In an exemplary embodiment of the present disclosure, the status information acquisition module 141 may be configured to perform: calculating the ratio of the object area information of each object in each frame of picture of the video to be processed to the corresponding object depth information respectively to obtain a plurality of intermediate ratios; and calculating the average value of the plurality of intermediate ratios as ratio information of each frame of picture.

In an exemplary embodiment of the present disclosure, the status information acquisition module 141 may be configured to perform: calculating the ratio of the object area information of each object in each frame of picture of the video to be processed to the corresponding object depth information respectively to obtain a plurality of intermediate ratios; and weighting the plurality of intermediate ratios to obtain ratio information of each frame of picture.

In an exemplary embodiment of the present disclosure, the audio information acquisition module 143 may be configured to perform: acquiring audio data and determining frequency spectrum characteristic information corresponding to the audio data; according to the frequency spectrum characteristic information, a first audio characteristic curve is obtained; wherein, the abscissa of the first audio characteristic curve is a time point corresponding to the audio data, and the ordinate is the frequency spectrum characteristic information; and determining the audio characteristic information according to the first audio characteristic curve.

In an exemplary embodiment of the present disclosure, the target data generation module 145 may be configured to perform: determining the number of wave crests contained in a first ratio change curve according to the first ratio change curve in the object state information; determining the number of wave peaks contained in a first audio characteristic curve according to the first audio characteristic curve in the audio characteristic information; and generating target audio and video data according to the number of wave peaks contained in the first ratio change curve and the number of wave peaks contained in the first audio characteristic curve.

In an exemplary embodiment of the present disclosure, the target data generation module 145 may be configured to perform: if the number of wave crests contained in the first ratio change curve is different from that of wave crests contained in the first audio frequency characteristic curve, filtering out partial wave crests in the first ratio change curve and wave crests in the first audio frequency characteristic curve according to a preset threshold value to obtain a second ratio change curve and a second audio frequency characteristic curve; the number of wave peaks contained in the second ratio change curve is the same as that of wave peaks contained in the second audio frequency characteristic curve; and generating target audio and video data according to the second ratio change curve and the second audio characteristic curve.

In an exemplary embodiment of the present disclosure, the target data generation module 145 may be configured to perform: determining the corresponding positions of the wave crests in the second ratio change curve in the video data according to the second ratio change curve to obtain ratio wave crest positions; determining the corresponding positions of the peaks in the second audio characteristic curve in the audio data according to the second audio characteristic curve to obtain the positions of the peaks in the audio data; and generating target audio and video data according to the ratio peak position and the audio peak position.

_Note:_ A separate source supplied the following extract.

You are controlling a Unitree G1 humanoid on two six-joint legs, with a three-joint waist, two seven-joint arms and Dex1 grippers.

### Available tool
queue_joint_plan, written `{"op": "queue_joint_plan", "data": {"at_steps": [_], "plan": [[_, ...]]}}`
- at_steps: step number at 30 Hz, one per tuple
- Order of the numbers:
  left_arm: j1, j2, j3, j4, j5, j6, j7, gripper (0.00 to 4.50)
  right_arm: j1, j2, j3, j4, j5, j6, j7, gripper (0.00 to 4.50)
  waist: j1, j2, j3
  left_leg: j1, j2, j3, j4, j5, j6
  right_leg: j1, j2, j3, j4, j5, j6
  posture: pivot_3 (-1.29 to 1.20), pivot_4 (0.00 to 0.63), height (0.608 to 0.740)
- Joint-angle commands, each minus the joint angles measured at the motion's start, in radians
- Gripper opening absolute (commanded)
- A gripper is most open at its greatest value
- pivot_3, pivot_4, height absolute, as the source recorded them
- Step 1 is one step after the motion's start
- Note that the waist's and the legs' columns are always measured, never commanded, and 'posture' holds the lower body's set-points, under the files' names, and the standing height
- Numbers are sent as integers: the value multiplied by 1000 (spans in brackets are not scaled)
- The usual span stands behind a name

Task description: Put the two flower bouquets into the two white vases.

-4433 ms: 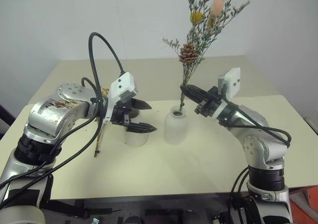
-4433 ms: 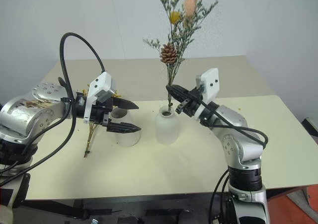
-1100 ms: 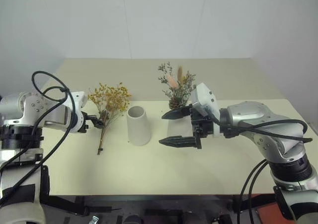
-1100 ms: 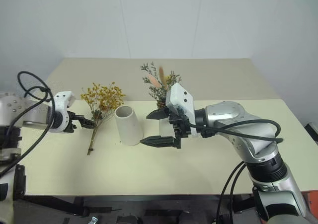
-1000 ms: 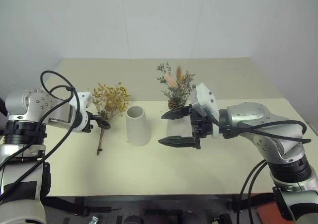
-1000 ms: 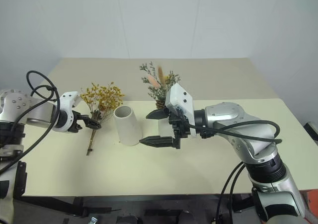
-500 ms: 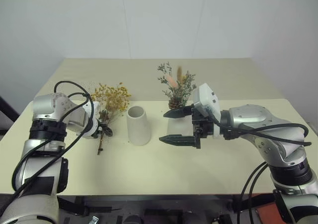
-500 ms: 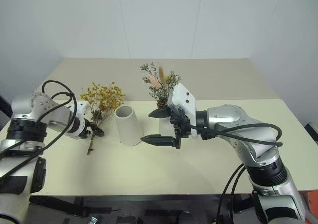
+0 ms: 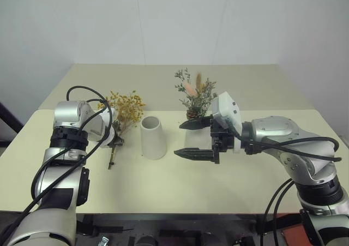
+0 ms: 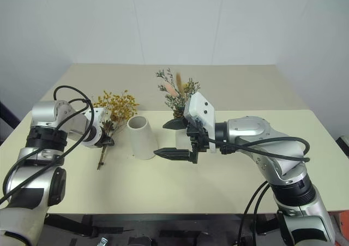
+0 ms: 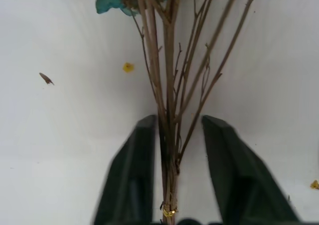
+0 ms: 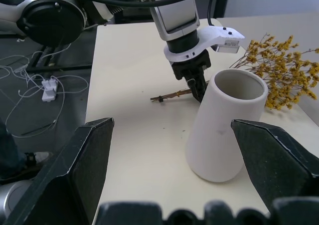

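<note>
Since a second ago the left gripper (image 9: 114,142) has come down onto the stems of the yellow bouquet (image 9: 124,108) and its jaws have drawn in from wide open; the right gripper (image 9: 192,139) has kept its place.

Head views: yellow bouquet lies flat on the cream surface (image 9: 163,186), blossoms toward the far edge, stem ends toward the near edge, just left of the cone vase (image 9: 153,138). Cone vase stands upright, mouth up, holding nothing. Grey-green bouquet (image 9: 193,96) with pinecone and pink plume stands upright right of the cone vase, behind the right gripper; the rounded vase (image 9: 193,139) under it is largely hidden by that gripper. Right jaws wide apart, holding nothing, pointing toward the cone vase.

Left wrist view: two black fingers (image 11: 133,175) stand either side of the brown stem bundle (image 11: 169,110). One finger touches the stems; a narrow gap shows at the other. Jaws nearly shut around the bundle; firm grip cannot be told. Loose petal bits on the surface.

Right wrist view: both fingers (image 12: 79,170) spread wide, nothing between them. Cone vase ahead, left gripper behind it at the stems.
</note>
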Motion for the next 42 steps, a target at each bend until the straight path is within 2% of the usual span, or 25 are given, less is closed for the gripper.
{"op": "queue_joint_plan", "data": {"at_steps": [1,2,7,11,15,18,21,25,28,32,36,39,42], "plan": [[-12,-6,10,-6,31,-8,-42,288,-1,-9,-46,-31,24,7,-6,4500,0,0,0,0,0,0,0,0,0,0,0,0,0,0,0,0,150,740],[-13,-6,12,-8,39,-9,-49,22,0,-9,-46,-31,24,8,-6,4500,-1,0,0,0,0,0,0,0,0,0,0,0,0,0,0,0,150,740],[-8,14,25,-66,72,-10,-77,22,0,-9,-46,-27,20,6,-3,4500,-2,0,0,0,0,0,0,0,0,0,0,0,0,0,0,0,150,740],[42,78,91,-268,51,-62,-136,22,1,-17,-50,-25,16,7,0,4500,-9,0,0,-2,0,0,0,0,0,-2,0,0,0,0,0,0,150,740],[108,157,191,-467,-24,-137,-270,22,8,-31,-53,-25,18,5,7,4500,-14,0,0,-2,1,0,0,0,0,-3,0,0,-1,0,0,0,150,740],[116,205,233,-524,-81,-111,-350,22,15,-36,-56,-28,18,3,9,4500,-13,0,0,-2,1,0,0,0,0,-2,0,0,-1,0,0,0,150,740],[153,240,301,-593,-161,-167,-469,22,14,-28,-51,-31,18,5,1,4500,-13,0,0,0,1,0,0,0,0,0,0,0,-1,0,0,0,150,740],[193,214,470,-652,-310,-293,-624,22,20,-14,-41,-43,13,7,-14,4500,-13,-1,0,-1,1,0,0,0,0,-1,0,0,-1,0,0,0,150,740],[239,211,527,-690,-390,-384,-743,22,39,-18,-41,-62,9,6,-20,4500,-13,-1,0,-1,1,0,0,0,0,-1,0,0,-2,0,0,0,150,740],[261,189,519,-684,-438,-483,-822,22,48,-11,-37,-72,-10,-7,-37,4500,-13,-1,0,0,1,1,0,0,0,-1,0,0,-1,0,0,0,150,740],[290,89,503,-706,-450,-662,-875,22,36,7,-23,-62,-26,-11,-58,4500,-6,-1,0,1,1,1,0,0,0,2,0,0,-1,0,0,0,150,740],[320,37,464,-712,-425,-777,-907,22,24,26,-13,-55,-47,-3,-89,4500,-4,-1,0,1,1,1,0,0,0,1,0,0,-2,0,0,0,150,740],[331,31,409,-686,-403,-815,-918,22,15,51,-15,-62,-55,17,-137,4500,-6,-1,0,0,1,1,0,0,0,0,1,0,-2,1,0,0,150,740]]}}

In an exemplary embodiment of the present disclosure, the target data generation module 145 may be configured to perform: and if the time point corresponding to the ratio peak position is different from the time point corresponding to the audio peak position, adjusting the playing speed of the video to be processed, and generating target audio and video data.

In an exemplary embodiment of the present disclosure, the target data generation module 145 may be configured to perform: if the time point corresponding to the ratio peak position is different from the time point corresponding to the audio peak position, cutting the video to be processed, and generating target audio and video data.

In an exemplary embodiment of the present disclosure, the target data generation module 145 may be configured to perform: if the time point corresponding to the ratio peak position is different from the time point corresponding to the audio peak position, the playing speed of the video to be processed is adjusted, the video to be processed is cut, and target audio and video data are generated.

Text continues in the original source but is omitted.